### ASSIGNMENT
Output only the lines from the start of the entries through the line holding "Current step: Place". Each line must match the original exactly.
=====
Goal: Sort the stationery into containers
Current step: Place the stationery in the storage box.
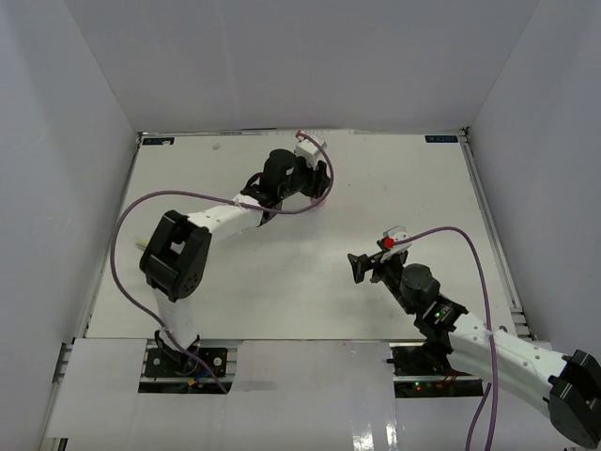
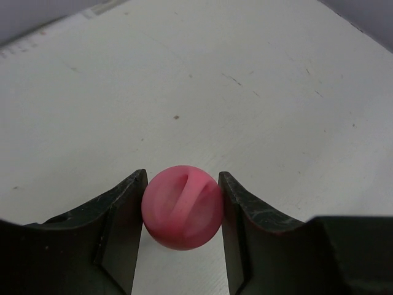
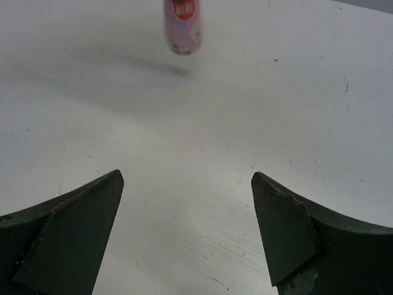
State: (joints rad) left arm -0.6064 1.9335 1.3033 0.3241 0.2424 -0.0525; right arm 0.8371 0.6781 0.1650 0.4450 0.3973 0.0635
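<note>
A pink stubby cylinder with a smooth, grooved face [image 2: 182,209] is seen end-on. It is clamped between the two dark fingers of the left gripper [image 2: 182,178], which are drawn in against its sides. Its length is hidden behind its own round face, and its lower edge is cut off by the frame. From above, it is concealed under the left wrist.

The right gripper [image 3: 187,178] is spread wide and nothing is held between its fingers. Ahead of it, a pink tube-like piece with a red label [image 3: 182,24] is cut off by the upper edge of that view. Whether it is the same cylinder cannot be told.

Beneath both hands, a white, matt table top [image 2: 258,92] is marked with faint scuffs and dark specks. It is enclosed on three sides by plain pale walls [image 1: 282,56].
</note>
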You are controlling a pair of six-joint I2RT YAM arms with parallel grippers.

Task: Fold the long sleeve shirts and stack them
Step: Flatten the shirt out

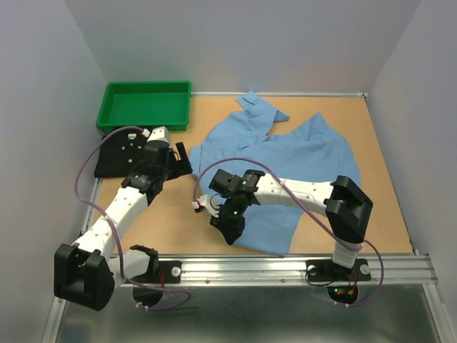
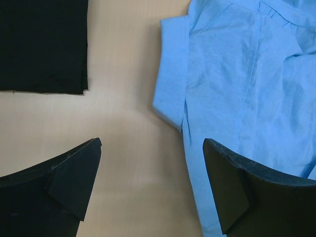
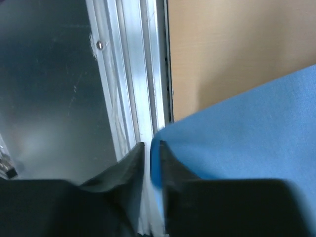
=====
### SOLVED PROBLEM
Goal: Sort the stationery into containers
Current step: Place the stationery in the storage box.

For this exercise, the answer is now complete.